■ Task
Below are some records. How many of their lines contain the string "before"? Give the number only.

■ ■ ■ ■ ■ ■ ■

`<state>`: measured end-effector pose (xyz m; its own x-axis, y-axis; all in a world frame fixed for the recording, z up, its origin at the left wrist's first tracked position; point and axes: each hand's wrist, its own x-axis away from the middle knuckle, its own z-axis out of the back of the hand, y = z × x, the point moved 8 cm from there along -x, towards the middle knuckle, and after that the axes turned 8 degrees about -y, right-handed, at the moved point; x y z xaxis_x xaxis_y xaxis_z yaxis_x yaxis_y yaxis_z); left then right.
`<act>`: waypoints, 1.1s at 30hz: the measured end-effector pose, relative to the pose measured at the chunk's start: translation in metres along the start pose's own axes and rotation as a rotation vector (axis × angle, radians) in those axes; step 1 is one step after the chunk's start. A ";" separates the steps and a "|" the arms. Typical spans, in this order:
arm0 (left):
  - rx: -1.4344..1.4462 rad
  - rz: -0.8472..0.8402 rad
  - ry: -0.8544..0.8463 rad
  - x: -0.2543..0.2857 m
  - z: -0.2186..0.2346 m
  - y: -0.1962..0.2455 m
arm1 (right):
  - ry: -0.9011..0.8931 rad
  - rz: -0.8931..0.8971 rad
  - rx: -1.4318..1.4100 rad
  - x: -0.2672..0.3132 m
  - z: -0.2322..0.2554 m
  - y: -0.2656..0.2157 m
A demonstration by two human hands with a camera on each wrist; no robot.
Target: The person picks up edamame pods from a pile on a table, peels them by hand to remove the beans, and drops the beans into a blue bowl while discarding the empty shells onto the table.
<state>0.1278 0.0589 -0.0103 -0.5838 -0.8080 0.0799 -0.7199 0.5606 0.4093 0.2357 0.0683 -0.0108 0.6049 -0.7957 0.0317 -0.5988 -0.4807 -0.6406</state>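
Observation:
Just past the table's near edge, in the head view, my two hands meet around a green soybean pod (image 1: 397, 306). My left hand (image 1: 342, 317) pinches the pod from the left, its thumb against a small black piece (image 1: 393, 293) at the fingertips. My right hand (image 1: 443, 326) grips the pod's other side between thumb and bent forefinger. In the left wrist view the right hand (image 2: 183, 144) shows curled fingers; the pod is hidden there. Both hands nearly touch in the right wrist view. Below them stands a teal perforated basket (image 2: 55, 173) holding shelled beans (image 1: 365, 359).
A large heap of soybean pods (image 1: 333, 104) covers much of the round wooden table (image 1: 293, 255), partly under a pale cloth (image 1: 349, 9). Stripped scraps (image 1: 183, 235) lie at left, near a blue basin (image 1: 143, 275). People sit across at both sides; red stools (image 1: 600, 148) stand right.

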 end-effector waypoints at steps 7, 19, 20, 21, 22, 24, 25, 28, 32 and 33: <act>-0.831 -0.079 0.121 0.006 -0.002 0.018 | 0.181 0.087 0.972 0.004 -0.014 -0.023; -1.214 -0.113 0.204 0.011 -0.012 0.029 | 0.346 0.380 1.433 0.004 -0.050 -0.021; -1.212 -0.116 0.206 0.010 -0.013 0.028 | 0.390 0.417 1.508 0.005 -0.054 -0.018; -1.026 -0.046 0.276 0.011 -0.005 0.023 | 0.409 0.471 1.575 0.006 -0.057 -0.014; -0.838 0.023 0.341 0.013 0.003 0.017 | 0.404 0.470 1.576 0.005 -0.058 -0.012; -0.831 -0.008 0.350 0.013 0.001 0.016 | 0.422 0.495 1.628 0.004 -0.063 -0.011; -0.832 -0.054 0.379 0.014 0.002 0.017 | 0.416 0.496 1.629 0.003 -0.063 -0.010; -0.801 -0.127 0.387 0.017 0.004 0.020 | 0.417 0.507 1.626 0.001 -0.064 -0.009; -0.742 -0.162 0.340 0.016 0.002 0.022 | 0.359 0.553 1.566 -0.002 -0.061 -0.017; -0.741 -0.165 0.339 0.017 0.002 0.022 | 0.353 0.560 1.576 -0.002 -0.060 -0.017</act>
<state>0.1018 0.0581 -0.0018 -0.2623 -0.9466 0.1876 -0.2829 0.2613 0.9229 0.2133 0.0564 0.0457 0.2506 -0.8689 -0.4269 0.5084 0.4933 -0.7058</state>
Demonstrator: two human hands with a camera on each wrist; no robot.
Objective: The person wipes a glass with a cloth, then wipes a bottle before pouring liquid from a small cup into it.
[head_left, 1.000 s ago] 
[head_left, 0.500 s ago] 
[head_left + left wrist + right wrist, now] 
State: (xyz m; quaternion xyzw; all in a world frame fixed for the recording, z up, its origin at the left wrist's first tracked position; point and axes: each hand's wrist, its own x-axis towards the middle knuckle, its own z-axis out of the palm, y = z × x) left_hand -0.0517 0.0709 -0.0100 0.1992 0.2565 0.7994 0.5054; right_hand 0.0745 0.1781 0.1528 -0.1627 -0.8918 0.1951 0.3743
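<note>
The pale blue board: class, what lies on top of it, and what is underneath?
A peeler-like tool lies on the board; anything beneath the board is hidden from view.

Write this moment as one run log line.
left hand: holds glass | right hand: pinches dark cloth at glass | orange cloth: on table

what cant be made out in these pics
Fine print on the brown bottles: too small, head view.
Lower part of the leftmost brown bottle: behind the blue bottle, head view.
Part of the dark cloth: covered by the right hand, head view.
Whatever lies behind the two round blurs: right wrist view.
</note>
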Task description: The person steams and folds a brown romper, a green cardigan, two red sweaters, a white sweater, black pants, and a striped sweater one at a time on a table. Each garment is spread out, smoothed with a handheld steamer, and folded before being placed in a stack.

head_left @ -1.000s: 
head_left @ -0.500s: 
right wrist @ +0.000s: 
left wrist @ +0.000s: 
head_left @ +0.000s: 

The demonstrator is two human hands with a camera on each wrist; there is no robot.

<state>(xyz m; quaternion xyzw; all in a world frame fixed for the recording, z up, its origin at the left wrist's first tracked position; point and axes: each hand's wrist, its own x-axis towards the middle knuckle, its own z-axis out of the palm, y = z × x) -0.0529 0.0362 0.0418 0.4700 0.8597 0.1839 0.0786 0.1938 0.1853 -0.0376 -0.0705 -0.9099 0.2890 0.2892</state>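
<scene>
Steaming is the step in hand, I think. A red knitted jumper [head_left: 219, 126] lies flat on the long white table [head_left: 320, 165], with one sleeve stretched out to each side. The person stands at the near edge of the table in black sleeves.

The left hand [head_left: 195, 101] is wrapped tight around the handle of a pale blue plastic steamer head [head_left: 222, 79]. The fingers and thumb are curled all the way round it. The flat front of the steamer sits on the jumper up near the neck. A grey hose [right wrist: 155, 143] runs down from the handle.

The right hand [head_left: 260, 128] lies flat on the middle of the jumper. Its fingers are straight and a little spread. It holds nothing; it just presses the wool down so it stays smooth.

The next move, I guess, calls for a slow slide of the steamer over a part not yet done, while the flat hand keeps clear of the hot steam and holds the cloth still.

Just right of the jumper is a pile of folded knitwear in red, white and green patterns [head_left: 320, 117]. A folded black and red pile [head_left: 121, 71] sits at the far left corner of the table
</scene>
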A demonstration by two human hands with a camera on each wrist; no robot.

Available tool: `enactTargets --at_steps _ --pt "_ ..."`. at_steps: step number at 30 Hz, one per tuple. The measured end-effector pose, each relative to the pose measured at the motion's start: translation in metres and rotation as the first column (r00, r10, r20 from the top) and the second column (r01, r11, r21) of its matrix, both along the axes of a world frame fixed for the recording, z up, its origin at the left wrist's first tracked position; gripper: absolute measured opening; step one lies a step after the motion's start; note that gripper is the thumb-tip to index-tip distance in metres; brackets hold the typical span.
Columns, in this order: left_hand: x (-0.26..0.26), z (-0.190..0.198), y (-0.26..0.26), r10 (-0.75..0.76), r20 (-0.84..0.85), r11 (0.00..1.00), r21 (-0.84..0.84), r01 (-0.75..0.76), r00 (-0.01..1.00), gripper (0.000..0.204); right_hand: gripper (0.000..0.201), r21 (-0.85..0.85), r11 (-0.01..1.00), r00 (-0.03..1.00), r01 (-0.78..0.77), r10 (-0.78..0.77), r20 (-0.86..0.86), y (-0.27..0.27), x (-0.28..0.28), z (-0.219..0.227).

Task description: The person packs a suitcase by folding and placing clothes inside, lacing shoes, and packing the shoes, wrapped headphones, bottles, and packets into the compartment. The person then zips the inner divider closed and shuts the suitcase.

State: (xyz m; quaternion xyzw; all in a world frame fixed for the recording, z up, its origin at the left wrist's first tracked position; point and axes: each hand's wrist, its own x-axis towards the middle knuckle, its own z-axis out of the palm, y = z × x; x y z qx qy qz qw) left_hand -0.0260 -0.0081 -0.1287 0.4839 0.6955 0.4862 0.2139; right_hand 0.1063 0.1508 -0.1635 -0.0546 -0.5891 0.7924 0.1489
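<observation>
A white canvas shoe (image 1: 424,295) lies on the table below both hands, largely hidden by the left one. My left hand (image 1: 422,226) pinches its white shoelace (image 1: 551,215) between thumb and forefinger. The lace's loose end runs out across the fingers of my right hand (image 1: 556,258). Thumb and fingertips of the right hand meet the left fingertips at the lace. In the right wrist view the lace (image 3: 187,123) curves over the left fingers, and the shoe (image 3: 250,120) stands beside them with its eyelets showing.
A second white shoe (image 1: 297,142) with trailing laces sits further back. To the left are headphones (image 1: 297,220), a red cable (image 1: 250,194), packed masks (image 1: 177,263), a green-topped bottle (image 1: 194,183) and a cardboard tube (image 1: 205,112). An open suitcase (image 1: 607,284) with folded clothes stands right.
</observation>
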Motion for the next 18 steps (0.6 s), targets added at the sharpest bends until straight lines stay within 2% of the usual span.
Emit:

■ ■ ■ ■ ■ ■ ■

■ Task output
2